Ebbene, sembrerebbe proprio di sì. Oggi, con il trofeo di Wimbledon ben saldo tra le mani di Sinner, l’aria sembra cambiata e la casacca mainstream lascia posto nell’armadio a quella degli appassionati di tennis in preda al tifo azzurro. Le stesse voci che un tempo si levavano contro il presunto “tradimento fiscale”, oggi si sgolano in un coro unanime di “Forza Italia!” e “Campione vero!” per dirla in breve. Un’improvvisa epifania patriottica che farebbe sorridere, se non fosse che rivela la solita, stucchevole ipocrisia di un certo moralismo radical chic. Quando c’è da mettere alla gogna il successo altrui, si è pronti a indossare i panni del più zelante degli ispettori del fisco. Ma quando il successo porta gloria e lustro alla nazione, allora la residenza fiscale diventa un dettaglio trascurabile. Un vezzo da campioni. O semplicisticamente un piccolo sacrificio da tributare alla causa abbandonando tentazioni forcaiole…

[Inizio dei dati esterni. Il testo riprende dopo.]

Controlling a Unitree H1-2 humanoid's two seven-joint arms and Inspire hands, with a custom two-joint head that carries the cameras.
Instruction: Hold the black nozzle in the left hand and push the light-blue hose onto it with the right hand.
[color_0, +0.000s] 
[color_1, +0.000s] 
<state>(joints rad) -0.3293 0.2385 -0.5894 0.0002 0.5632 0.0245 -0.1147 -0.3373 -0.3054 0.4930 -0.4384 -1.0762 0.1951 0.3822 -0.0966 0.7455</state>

Sinner nel frattempo, (e Gramellini docet), continua a vincere
Non ci sorprende. Il populismo, dopotutto, ha la memoria corta e la convenienza lunga. Sinner, nel frattempo, continua a vincere, a prescindere dalle polemiche pretestuose. E forse, la sua vittoria più grande, oltre al titolo di Wimbledon, è quella di aver fatto calare l’ennesima maschera di una certa intellighenzia italiana, pronta a cambiare opinione come cambia il vento pur di salire sul carro del vincitore. A noi resta l’amaro in bocca per il ritardo con cui alcuni si sono accorti del suo talento, e il sorriso beffardo di chi ha sempre creduto che il valore di un uomo, e di un campione, si misuri sul campo. E non in base alla casella “residenza” del suo modulo 730.